Whenever a line in the entries below contains "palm", copy that line.

(Beginning of Data records)

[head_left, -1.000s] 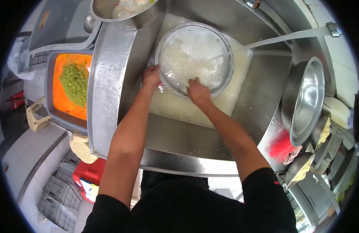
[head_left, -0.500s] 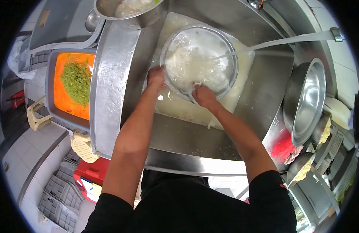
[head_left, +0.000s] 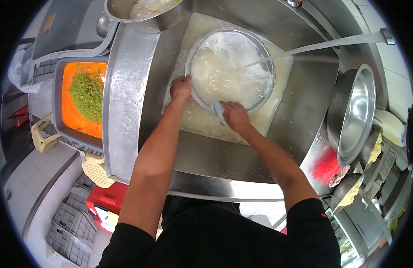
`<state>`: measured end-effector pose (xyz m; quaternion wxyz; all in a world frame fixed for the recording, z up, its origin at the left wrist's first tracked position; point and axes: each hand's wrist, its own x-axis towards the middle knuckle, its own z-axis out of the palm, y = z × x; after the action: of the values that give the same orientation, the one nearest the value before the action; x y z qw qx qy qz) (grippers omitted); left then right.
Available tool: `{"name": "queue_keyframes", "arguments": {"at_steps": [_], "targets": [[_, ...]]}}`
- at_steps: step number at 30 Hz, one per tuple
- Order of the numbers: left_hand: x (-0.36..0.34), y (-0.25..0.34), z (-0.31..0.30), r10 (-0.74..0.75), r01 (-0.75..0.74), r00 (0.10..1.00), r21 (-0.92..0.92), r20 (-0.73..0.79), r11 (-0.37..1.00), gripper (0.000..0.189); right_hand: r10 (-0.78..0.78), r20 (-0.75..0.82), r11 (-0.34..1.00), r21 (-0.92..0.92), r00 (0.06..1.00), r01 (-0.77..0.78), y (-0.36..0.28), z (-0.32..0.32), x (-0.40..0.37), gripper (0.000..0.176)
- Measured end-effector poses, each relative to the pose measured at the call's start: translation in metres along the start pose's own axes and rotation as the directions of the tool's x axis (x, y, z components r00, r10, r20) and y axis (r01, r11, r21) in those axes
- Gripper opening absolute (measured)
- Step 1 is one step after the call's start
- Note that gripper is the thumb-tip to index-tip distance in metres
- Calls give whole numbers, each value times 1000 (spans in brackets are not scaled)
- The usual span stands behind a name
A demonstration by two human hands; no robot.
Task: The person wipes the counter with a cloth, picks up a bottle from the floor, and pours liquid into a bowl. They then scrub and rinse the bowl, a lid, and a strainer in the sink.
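Note:
A round metal bowl full of cloudy, foamy water stands in the metal sink, above pale murky water. A stream of water from the right runs into it. My left hand grips the bowl's left rim, its fingers wrapped on the edge. At the bowl's near rim, my right hand is closed on a light grey-blue scrubbing cloth or pad, held against the outside of the rim.
Left of the sink is a grey tub of orange liquid with chopped greens. A metal pot stands at the upper left. On the right are a large tilted metal basin and a red scrubber.
My right hand has come out from inside the bowl's near edge to the rim's outside, and the pad shows more. The water in the bowl looks foamier. My left hand has barely moved.

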<state>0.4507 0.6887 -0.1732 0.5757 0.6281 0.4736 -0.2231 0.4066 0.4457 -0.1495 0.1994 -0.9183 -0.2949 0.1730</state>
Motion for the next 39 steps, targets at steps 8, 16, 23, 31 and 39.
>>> {"name": "queue_keyframes", "arguments": {"at_steps": [8, 16, 23, 31, 39], "targets": [[7, -7, 6, 8, -10, 999, -46, -43, 999, 40, 26, -2, 997, -67, 1000, -26, -20, 3, -2, 40], [-3, -4, 8, 23, -24, 999, -46, -30, 999, 39, -138, 44, 990, -5, 989, 138, -31, 5, 20, 23], [-10, 3, 6, -54, 53, 998, -52, -19, 997, 39, -183, 183, 980, -49, 966, 195, 20, -26, -24, 21], [-4, 2, 6, 19, -19, 999, 2, -50, 1000, 39, -290, -29, 956, -62, 957, 288, -45, 10, 43, 17], [-7, 1, 15, 11, -12, 999, -23, -41, 1000, 41, -188, 231, 969, -112, 955, 218, 49, -35, -26, 22]]}}
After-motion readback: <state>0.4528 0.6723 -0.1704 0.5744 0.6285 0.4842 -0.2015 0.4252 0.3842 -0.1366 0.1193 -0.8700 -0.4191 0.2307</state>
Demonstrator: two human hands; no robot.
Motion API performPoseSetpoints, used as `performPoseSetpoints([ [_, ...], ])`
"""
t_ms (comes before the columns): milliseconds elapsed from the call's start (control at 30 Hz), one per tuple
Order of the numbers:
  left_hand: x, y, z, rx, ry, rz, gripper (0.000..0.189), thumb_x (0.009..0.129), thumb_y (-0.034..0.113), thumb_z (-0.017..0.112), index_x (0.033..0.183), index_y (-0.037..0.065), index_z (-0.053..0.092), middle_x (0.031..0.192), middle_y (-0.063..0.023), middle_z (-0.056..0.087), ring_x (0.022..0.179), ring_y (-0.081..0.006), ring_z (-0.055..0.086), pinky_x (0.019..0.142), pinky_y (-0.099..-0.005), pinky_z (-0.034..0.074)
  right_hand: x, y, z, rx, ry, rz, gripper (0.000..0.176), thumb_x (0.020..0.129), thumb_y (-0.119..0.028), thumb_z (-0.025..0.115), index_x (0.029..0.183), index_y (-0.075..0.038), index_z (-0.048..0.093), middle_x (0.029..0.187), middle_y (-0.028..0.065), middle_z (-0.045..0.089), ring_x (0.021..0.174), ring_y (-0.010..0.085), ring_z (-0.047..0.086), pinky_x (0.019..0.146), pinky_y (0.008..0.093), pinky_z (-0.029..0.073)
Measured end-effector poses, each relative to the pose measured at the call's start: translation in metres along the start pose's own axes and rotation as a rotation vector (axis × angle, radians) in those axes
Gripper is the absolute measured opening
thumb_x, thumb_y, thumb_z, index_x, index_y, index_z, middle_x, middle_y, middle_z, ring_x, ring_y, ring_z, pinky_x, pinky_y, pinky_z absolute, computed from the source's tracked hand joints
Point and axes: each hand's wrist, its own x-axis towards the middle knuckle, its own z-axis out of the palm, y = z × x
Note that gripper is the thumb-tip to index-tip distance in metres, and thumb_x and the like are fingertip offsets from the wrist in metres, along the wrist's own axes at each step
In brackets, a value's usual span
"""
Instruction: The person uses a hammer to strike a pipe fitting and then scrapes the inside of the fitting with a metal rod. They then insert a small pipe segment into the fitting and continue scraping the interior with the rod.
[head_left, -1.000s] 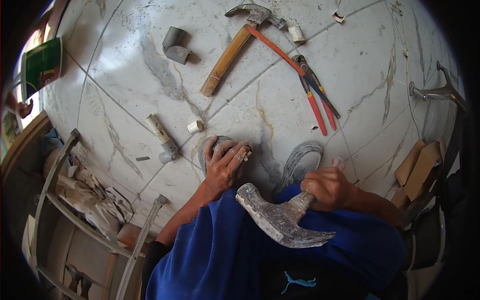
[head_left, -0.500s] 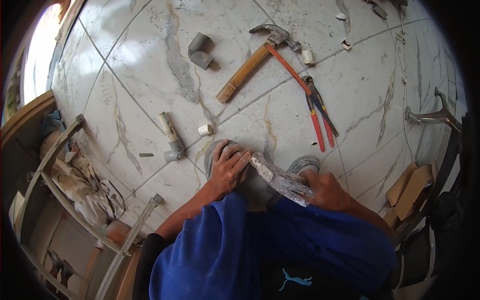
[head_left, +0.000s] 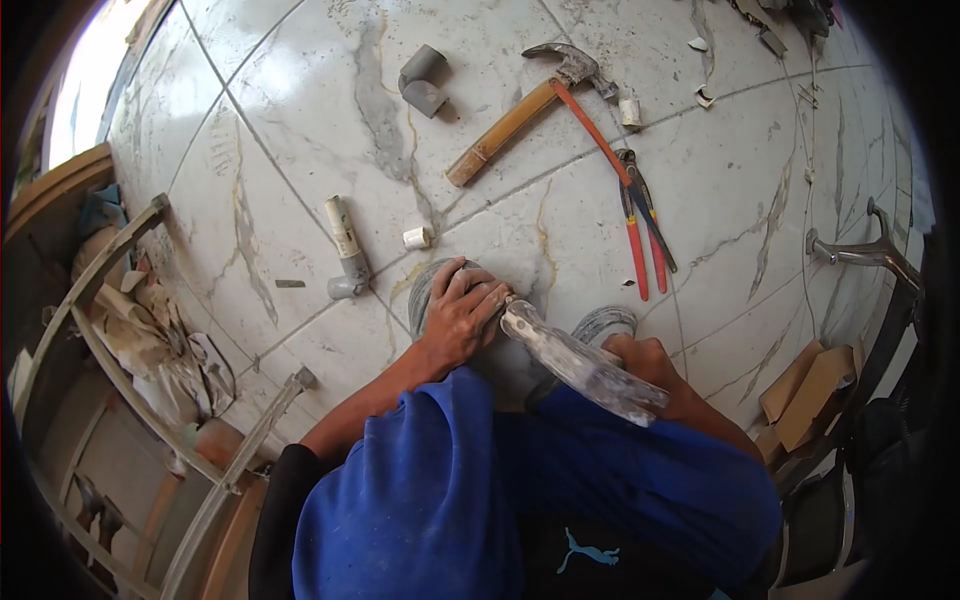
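Observation:
A long, dusty, whitish tool (head_left: 575, 355) with a worn, smeared surface slants between my hands; its kind is not clear. My right hand (head_left: 648, 368) is closed around its rear part, above my right thigh. At its front end, my left hand (head_left: 464, 308) is curled with the fingers bent together over my left shoe (head_left: 428, 292). Whatever lies under those fingers is hidden, and the tool's tip meets the fingertips. A short white pipe piece (head_left: 416, 238) lies just beyond my left hand.
On the marble-look tiles lie a hammer (head_left: 500, 135), red-handled pliers (head_left: 640, 235), a red-and-dark bar (head_left: 610, 160), a grey elbow fitting (head_left: 424, 82) and a pipe with a grey elbow (head_left: 346, 250). Metal chair-like frames (head_left: 130, 370) stand left; a cardboard box (head_left: 815, 395) sits right.
The rear end of the tool and my right hand have shifted a little to the right. My left hand stays over the shoe. The whole view has moved slightly.

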Motion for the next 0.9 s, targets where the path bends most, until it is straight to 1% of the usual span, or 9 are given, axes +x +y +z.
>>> performPoseSetpoints([
  [100,0.002,-0.005,0.005,0.044,-0.01,-0.008,0.036,0.065,0.011,0.068,0.101,0.006,0.065,0.102,-0.0025,0.064,0.104,-0.0198,0.054,0.104,-0.0464,0.033,0.004,0.004,0.006,-0.279,-0.062,0.104,0.036,0.079,-0.022,0.07,0.098,0.003,0.051,0.067,0.0181,0.059,0.058,0.0352,0.062,0.052,0.0407,0.05],
  [167,-0.003,-0.006,0.006,0.014,-0.02,0.014,0.036,0.066,0.01,0.068,0.101,0.006,0.065,0.102,-0.0022,0.064,0.103,-0.02,0.055,0.104,-0.0463,0.033,-0.005,0.009,0.006,-0.091,0.045,-0.088,0.037,0.08,-0.024,0.069,0.098,0.003,0.052,0.07,0.0181,0.06,0.059,0.0347,0.062,0.053,0.04,0.051],
  [300,0.001,-0.002,0.0,-0.009,0.013,0.002,0.032,0.066,0.01,0.07,0.098,0.01,0.066,0.101,-0.0011,0.064,0.102,-0.0186,0.056,0.103,-0.0465,0.033,-0.008,0.008,-0.001,-0.122,0.115,-0.182,0.039,0.081,-0.025,0.069,0.101,0.004,0.053,0.074,0.0172,0.061,0.059,0.0336,0.063,0.053,0.0386,0.051],
  [400,-0.003,-0.001,-0.006,-0.108,0.089,0.036,0.028,0.067,0.011,0.072,0.095,0.013,0.067,0.095,0.0003,0.065,0.097,-0.0162,0.058,0.103,-0.0485,0.033,-0.012,0.002,-0.006,-0.052,0.269,-0.134,0.022,0.079,-0.014,0.071,0.093,0.002,0.063,0.08,0.0106,0.066,0.064,0.0243,0.065,0.055,0.0344,0.05],
  [500,-0.011,-0.005,-0.005,-0.061,0.105,0.168,0.022,0.07,0.013,0.073,0.091,0.014,0.069,0.089,0.0024,0.064,0.089,-0.0142,0.061,0.103,-0.0508,0.033,-0.035,0.021,0.013,-0.108,0.383,-0.029,0.013,0.079,-0.011,0.073,0.087,-0.002,0.068,0.085,0.0075,0.068,0.065,0.0212,0.064,0.059,0.0339,0.049],
  [533,-0.011,-0.004,-0.004,-0.056,0.111,0.182,0.017,0.073,0.015,0.072,0.09,0.015,0.07,0.086,0.0031,0.064,0.084,-0.0131,0.061,0.103,-0.0526,0.033,-0.033,0.014,0.006,0.03,0.389,0.055,0.014,0.078,-0.013,0.075,0.087,-0.004,0.07,0.088,0.006,0.069,0.068,0.0213,0.064,0.062,0.0338,0.048],
  [667,-0.009,0.0,-0.003,0.021,0.089,0.192,0.018,0.073,0.015,0.071,0.092,0.015,0.07,0.086,0.0035,0.064,0.084,-0.012,0.061,0.103,-0.0523,0.032,-0.042,0.015,0.005,-0.059,0.329,0.099,0.015,0.079,-0.011,0.074,0.089,-0.001,0.068,0.088,0.0087,0.068,0.071,0.0227,0.065,0.062,0.0334,0.049],
  [833,-0.007,0.004,-0.004,0.12,0.076,0.187,0.02,0.074,0.015,0.072,0.094,0.013,0.07,0.086,0.0035,0.064,0.083,-0.0112,0.061,0.102,-0.0516,0.033,-0.035,0.013,-0.002,0.028,0.343,-0.125,0.026,0.078,-0.009,0.07,0.098,0.005,0.061,0.089,0.0164,0.065,0.068,0.0289,0.066,0.063,0.0341,0.051],
  [900,-0.005,0.003,-0.004,0.123,0.071,0.196,0.019,0.075,0.015,0.072,0.094,0.013,0.07,0.086,0.0036,0.064,0.083,-0.0111,0.061,0.102,-0.0516,0.034,-0.036,0.015,-0.002,0.098,0.296,-0.044,0.03,0.078,-0.011,0.07,0.1,0.006,0.059,0.089,0.0175,0.064,0.069,0.03,0.066,0.063,0.0347,0.051],
])
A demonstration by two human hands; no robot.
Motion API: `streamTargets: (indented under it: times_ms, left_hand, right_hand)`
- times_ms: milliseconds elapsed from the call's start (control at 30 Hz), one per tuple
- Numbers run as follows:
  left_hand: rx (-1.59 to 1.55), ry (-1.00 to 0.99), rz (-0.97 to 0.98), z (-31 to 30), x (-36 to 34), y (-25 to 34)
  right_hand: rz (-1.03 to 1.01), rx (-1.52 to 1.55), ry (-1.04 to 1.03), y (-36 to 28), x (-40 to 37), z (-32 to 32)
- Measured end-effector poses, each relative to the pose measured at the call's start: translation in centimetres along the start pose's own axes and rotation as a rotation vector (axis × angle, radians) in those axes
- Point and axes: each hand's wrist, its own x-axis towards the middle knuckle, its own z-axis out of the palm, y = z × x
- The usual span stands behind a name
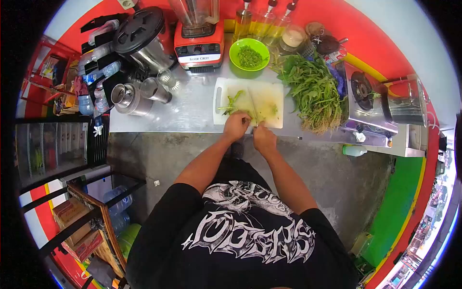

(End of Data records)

**Result**
`<state>`: measured end-effector pose (xyz m; quaternion wxyz; all in a world frame fixed for the recording, z up, its origin at the left wrist's first tracked position; point and axes: each hand's wrist, its own x-axis towards the middle knuckle, its own z-axis out of the palm, y = z × x; after the action: of the values that give the same orientation, the one nearest the value before the action; x y z qw qx qy qz) (grippers omitted); left then right.
Point and axes: each hand's wrist, its own x-axis towards the middle knuckle, its own z-axis out of the palm, y = z × x
- Point and axes: each hand's wrist, its own x-axis towards the middle knuckle, its own z-axis out of the palm, y = z × x

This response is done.